Walking down the street to no place in particular, Mick felt his phone buzz in his pocket.
Only two people had his number.
He looked down at the message from the unknown number on the screen: 'He's dead. His partners and his boss are dead. Nobody else is coming for you. It's over. You won't hear from me again. Goodbye, and good luck.'
Ally's message felt more than slightly impersonal. But Mick pushed that thought aside as he ran through the steps required to wipe his phone clean. After clearing the data, he decided he should destroy his phone. He then felt the strange but familiar sense of paranoia arriving, from an unclear direction. As if on cue, the solution presented itself: a nice restaurant with a zapping booth at the entrance. The sign promised that their state-of-the-art equipment offered a shock far more tolerable than that found in the older booths. Mick was sold.

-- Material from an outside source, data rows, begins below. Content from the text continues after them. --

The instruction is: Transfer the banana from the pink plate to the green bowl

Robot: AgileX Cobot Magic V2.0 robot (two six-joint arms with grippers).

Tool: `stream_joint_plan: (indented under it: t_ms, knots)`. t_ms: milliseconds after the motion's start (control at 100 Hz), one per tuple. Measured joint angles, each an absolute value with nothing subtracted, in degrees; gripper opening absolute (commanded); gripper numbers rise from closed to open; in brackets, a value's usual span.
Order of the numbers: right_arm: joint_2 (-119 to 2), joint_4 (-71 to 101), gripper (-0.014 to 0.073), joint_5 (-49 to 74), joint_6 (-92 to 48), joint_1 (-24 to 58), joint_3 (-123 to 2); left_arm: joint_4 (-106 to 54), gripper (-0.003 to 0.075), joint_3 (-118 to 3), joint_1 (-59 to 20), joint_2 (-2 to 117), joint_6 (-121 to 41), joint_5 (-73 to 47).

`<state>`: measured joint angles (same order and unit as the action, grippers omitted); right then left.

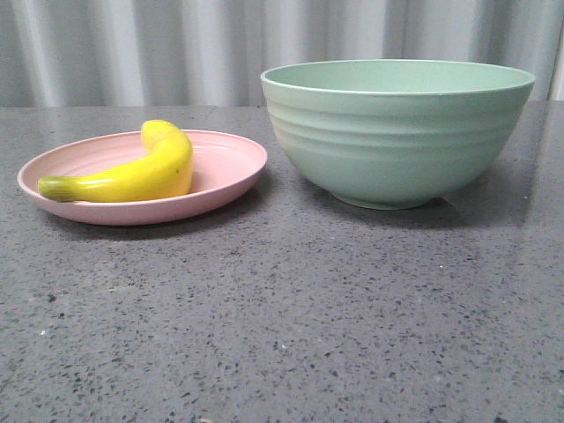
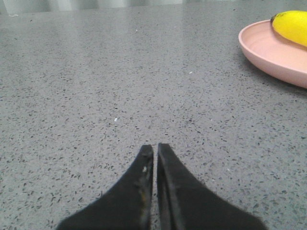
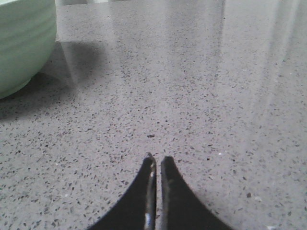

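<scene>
Both grippers, left (image 2: 155, 149) and right (image 3: 157, 159), sit pressed together; open the left, pinch banana (image 1: 141, 169) mid-body on plate (image 1: 225, 181).

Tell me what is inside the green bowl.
Only the far inner wall below the rim of the green bowl shows, bare. Its near wall hides the bottom, so I cannot tell. The banana lies on the pink plate.
</scene>
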<state>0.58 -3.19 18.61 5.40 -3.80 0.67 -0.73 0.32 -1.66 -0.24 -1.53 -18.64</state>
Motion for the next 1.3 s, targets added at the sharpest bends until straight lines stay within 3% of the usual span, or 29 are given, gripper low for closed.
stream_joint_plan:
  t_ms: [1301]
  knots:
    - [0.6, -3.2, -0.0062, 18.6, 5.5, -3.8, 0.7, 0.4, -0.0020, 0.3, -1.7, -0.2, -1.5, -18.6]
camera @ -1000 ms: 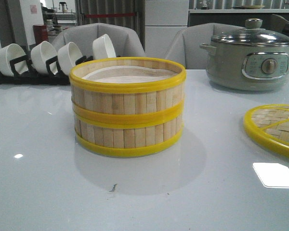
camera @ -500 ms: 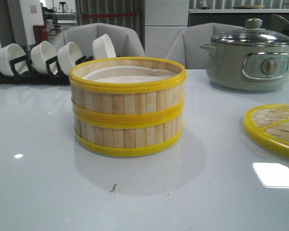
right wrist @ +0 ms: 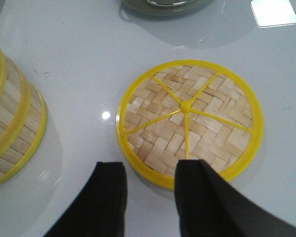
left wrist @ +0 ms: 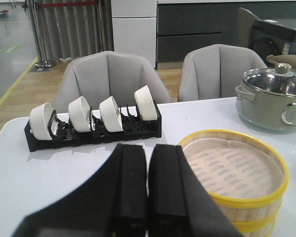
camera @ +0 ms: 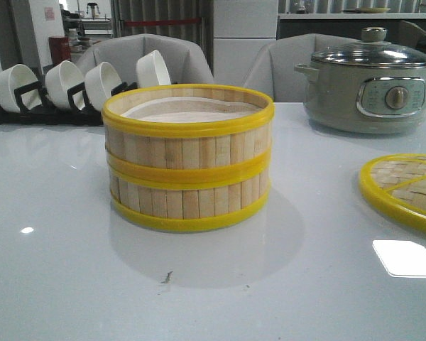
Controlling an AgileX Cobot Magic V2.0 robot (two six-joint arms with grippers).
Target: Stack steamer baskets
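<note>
I see the two steamer baskets [camera: 188,156] stacked mid-surface [camera: 57,284], glossy and white. Behind them stand a bowl rack [camera: 71,89], a cooker [camera: 369,78] and grey chairs [left wrist: 111,74]. My left tool [left wrist: 148,197] is pressed together; my right tool [right wrist: 150,197] gapes over the lid [right wrist: 190,121].

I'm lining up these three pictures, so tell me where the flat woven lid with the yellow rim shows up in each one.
Front view: the lid lies flat on the table at the right edge, partly cut off.
Left wrist view: the lid is not clearly in it.
Right wrist view: the lid fills the middle, whole, just beyond the open right hand.
Shared landmark: the stacked steamer baskets, in all three views.
</note>
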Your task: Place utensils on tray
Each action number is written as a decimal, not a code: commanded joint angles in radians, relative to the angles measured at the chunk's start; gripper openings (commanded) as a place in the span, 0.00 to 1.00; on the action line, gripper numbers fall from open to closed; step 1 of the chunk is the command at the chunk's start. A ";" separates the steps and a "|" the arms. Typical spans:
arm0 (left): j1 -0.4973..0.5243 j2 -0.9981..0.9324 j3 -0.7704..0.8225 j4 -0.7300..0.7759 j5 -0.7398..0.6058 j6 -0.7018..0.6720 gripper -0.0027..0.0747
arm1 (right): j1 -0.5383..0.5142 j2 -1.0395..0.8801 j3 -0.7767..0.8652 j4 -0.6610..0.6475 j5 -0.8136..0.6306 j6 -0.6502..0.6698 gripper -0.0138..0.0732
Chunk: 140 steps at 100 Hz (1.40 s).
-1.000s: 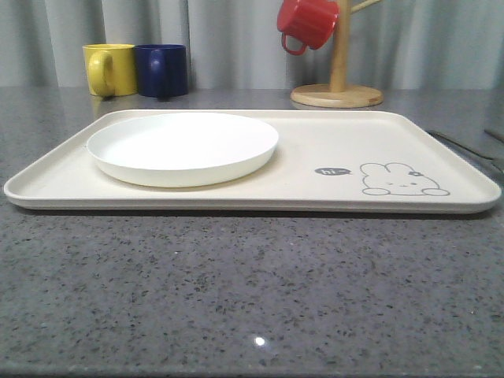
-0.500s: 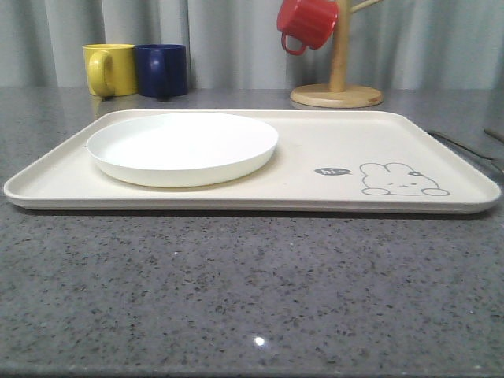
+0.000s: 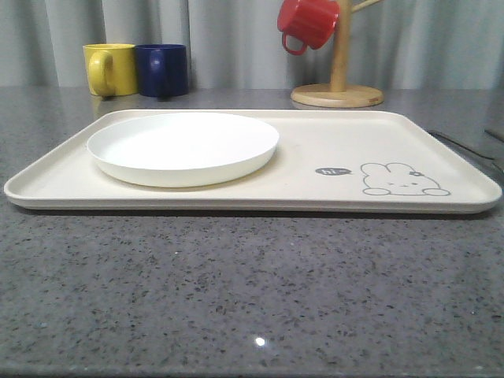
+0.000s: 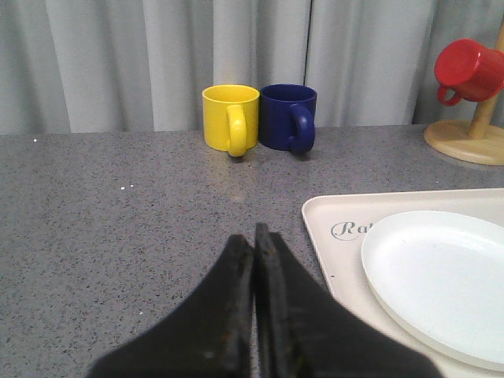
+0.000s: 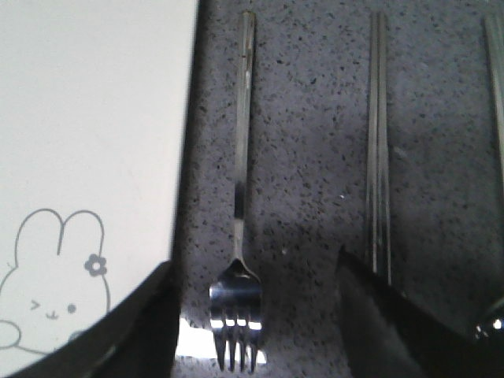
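The cream tray (image 3: 315, 150) lies in the middle of the table with the white plate (image 3: 183, 147) on its left half. In the right wrist view the fork (image 5: 242, 157) lies on the table just beside the tray's edge (image 5: 169, 118). The chopsticks (image 5: 379, 142) and a spoon handle (image 5: 496, 71) lie further out. My right gripper (image 5: 255, 260) is open above the fork, one finger on each side of its tines, and holds nothing. My left gripper (image 4: 254, 234) is shut and empty over the table, beside the tray's corner (image 4: 319, 220) and the plate (image 4: 441, 276).
A yellow mug (image 3: 110, 69) and a blue mug (image 3: 162, 70) stand at the back left. A wooden mug stand (image 3: 337, 94) with a red mug (image 3: 307, 22) hanging on it stands at the back right. The tabletop is grey speckled stone, with a curtain behind.
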 commanded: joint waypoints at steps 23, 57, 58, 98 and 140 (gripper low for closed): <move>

Sitting at a table in the back of the restaurant, with his back to the wall, Mick looked at his completely dead phone. He didn't know what he was expecting. The phone was now a useless piece of plastic and metal with the internal electronics now destroyed. But he felt reassured that if someone had stuck a tracking device in his clothes or his flip-flops, it too was dead. And he had no intention to return to his hostel dormitory. His spare clothing, shoes and small collection of toiletries – all of them possible locations for trackers – could be easily replaced.
Mick had cash in a money belt strapped to his thigh, a clean passport with a new name, the clothes on his back, and a head full of account numbers and passwords. He had everything that he needed. And he was free.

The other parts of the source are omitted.